_GIVEN INFORMATION_.
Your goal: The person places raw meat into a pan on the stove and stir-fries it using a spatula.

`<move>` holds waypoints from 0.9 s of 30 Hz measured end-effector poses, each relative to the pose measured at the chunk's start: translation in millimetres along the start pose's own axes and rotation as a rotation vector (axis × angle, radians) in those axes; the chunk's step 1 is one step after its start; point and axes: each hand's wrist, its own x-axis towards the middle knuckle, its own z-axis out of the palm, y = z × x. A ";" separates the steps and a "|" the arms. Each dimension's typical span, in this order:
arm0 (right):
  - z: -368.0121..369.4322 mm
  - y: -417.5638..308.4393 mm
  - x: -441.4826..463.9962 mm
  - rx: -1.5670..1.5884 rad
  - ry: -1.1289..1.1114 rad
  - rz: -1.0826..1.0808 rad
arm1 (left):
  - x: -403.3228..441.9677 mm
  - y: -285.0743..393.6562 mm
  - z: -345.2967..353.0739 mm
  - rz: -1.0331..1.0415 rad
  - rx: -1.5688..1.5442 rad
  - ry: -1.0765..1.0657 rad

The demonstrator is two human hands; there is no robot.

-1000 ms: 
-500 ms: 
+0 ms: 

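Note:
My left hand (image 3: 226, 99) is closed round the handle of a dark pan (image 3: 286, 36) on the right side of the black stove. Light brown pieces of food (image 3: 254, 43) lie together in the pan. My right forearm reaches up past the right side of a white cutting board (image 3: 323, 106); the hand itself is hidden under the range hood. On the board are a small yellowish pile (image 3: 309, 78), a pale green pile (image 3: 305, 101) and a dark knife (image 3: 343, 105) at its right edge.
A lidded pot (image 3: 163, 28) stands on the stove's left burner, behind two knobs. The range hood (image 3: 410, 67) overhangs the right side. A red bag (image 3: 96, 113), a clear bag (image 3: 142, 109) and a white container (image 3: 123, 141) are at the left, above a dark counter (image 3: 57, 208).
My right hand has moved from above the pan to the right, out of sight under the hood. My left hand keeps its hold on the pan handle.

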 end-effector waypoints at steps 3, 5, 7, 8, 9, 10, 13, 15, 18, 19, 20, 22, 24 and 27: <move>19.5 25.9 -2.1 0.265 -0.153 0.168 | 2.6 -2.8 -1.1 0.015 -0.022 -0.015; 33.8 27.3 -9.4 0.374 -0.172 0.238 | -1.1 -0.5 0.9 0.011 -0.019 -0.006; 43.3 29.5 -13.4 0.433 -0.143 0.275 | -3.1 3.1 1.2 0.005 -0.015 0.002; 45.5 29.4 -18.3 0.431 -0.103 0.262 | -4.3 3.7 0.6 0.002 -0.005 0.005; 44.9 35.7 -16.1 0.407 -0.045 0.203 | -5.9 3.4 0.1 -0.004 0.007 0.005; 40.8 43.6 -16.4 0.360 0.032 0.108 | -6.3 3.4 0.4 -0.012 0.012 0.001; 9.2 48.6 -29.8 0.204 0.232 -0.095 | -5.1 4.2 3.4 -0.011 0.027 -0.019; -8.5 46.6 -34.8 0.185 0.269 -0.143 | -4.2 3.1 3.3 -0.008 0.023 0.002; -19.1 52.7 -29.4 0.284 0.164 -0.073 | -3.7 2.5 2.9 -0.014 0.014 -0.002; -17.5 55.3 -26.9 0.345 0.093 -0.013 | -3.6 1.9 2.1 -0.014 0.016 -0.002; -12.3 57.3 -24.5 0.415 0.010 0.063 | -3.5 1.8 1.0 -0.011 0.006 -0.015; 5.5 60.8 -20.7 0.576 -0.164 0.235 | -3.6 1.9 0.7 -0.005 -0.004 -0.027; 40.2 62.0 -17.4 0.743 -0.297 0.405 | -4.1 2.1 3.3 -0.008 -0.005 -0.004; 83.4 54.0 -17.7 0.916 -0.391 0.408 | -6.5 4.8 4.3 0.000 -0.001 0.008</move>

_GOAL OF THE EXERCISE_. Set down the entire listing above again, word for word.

_RESULT BELOW_.
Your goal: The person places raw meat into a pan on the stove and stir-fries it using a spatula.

`<move>` holds waypoints from 0.9 s of 30 Hz measured end-effector poses, each relative to the pose measured at the chunk's start: translation in millimetres along the start pose's own axes and rotation as a rotation vector (axis × angle, radians) in those axes; the chunk's step 1 is one step after its start; point and axes: each hand's wrist, its own x-axis towards the middle knuckle, its own z-axis out of the palm, y = z × x. A ";" separates the steps and a "|" the arms. Each dimension's typical span, in this order:
arm0 (right):
  - z: -368.0121..369.4322 mm
  - y: -417.5638..308.4393 mm
  - x: -441.4826..463.9962 mm
  - rx: -1.5670..1.5884 rad
  - ry: -1.1289..1.1114 rad
  - rz: -1.0826..1.0808 rad
arm1 (left):
  - x: -403.3228..441.9677 mm
  - y: -285.0743..393.6562 mm
  - z: -345.2967..353.0739 mm
  - rz: -1.0331..1.0415 rad
  - rx: -1.5688..1.5442 rad
  - ry: -1.0765..1.0657 rad

The demonstrator is two human hands; there is no robot.

-1000 ms: 
-500 ms: 
+0 ms: 

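Note:
My left hand (image 3: 226, 99) is closed round the handle of a dark pan (image 3: 286, 36) on the right side of the black stove. Light brown pieces of food (image 3: 254, 43) lie together in the pan. My right forearm reaches up past the right side of a white cutting board (image 3: 323, 106); the hand itself is hidden under the range hood. On the board are a small yellowish pile (image 3: 309, 78), a pale green pile (image 3: 305, 101) and a dark knife (image 3: 343, 105) at its right edge.
A lidded pot (image 3: 163, 28) stands on the stove's left burner, behind two knobs. The range hood (image 3: 410, 67) overhangs the right side. A red bag (image 3: 96, 113), a clear bag (image 3: 142, 109) and a white container (image 3: 123, 141) are at the left, above a dark counter (image 3: 57, 208).
My right hand has moved from above the pan to the right, out of sight under the hood. My left hand keeps its hold on the pan handle.
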
 end-effector waypoints at steps 3, 5, 7, 8, 9, 10, 13, 15, 18, 19, 20, 22, 24 and 27: <move>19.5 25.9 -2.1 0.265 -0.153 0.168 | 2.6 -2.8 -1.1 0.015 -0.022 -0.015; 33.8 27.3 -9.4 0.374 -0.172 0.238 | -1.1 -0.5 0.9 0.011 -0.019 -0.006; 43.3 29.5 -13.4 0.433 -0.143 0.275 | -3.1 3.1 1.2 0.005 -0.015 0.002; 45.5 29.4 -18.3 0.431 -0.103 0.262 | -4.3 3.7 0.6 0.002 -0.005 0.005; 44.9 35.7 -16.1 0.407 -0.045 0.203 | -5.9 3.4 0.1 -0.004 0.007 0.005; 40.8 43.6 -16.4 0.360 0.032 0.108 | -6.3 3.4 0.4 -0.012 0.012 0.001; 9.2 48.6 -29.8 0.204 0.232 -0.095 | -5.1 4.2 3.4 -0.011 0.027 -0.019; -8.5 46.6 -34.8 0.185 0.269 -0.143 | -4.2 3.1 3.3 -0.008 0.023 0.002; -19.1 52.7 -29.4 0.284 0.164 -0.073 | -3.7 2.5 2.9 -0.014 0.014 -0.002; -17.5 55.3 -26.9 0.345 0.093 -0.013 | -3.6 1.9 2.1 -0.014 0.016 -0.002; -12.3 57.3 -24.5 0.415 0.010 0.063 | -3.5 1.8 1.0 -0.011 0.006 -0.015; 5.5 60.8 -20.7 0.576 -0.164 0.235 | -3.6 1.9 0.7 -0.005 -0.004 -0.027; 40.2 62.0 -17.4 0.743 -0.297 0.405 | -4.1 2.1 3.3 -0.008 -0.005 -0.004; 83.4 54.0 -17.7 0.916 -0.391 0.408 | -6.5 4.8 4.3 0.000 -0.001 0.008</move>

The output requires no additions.